Sleigh bells may be ringing a tad fainter this year, as all 11 sectors of the S&P 500 are now negative for December, the fourth quarter, and the full year of 2018. And for you techies out there who were hoping for some nice gadgets to appear under your tree, you may be disappointed to learn that the Nasdaq is now 22% below its record high reached in August.
The market knows who’s been naughty and who’s been nice, but commentators have as many market headwinds to blame as Santa has reindeer: the government shutdown, the U.S.-China trade battle, unsettled Brexit concerns, and tension between the President and the Fed are among the concerns – not to mention mounting national debt, and the unwinding of the quantitative easing program that buttressed the market in the first place.

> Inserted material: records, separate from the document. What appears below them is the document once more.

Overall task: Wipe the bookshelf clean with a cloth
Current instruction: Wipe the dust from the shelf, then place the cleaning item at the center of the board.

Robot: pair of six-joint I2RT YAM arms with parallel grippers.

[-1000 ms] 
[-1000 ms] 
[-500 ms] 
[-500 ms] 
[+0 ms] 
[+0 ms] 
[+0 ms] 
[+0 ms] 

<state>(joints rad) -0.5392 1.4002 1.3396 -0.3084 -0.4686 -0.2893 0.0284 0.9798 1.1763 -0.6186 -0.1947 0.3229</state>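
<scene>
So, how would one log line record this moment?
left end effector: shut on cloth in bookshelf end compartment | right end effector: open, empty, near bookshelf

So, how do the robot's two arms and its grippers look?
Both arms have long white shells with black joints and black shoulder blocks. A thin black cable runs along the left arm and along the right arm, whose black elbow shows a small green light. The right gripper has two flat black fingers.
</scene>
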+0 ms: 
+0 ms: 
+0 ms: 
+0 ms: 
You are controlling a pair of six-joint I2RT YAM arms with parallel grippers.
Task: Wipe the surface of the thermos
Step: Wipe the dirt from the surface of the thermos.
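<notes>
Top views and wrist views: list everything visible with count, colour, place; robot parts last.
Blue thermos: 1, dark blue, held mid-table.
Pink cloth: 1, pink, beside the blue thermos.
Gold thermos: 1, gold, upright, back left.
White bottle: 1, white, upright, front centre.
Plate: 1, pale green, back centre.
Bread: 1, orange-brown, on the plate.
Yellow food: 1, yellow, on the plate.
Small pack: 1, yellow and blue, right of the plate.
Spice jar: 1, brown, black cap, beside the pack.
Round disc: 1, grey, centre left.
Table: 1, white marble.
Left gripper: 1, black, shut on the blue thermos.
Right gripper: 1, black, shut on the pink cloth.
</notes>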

For President Trump, the issue is much more straightforward than that (according to a recent tweet, at least), with the full weight of the issue resting squarely on the shoulders of the Federal Reserve:
Courtesy: @realDonaldTrump, Twitter
Wherever we may choose to point the finger, the question now turns to whether the current bear market will resolve itself into a soft landing or a full-on crash. Traders and investors have the Christmas holiday to digest what has happened and ponder the future as Saint Nick makes his rounds and children celebrate the season, blissfully unaware of what just took place on the trading floor.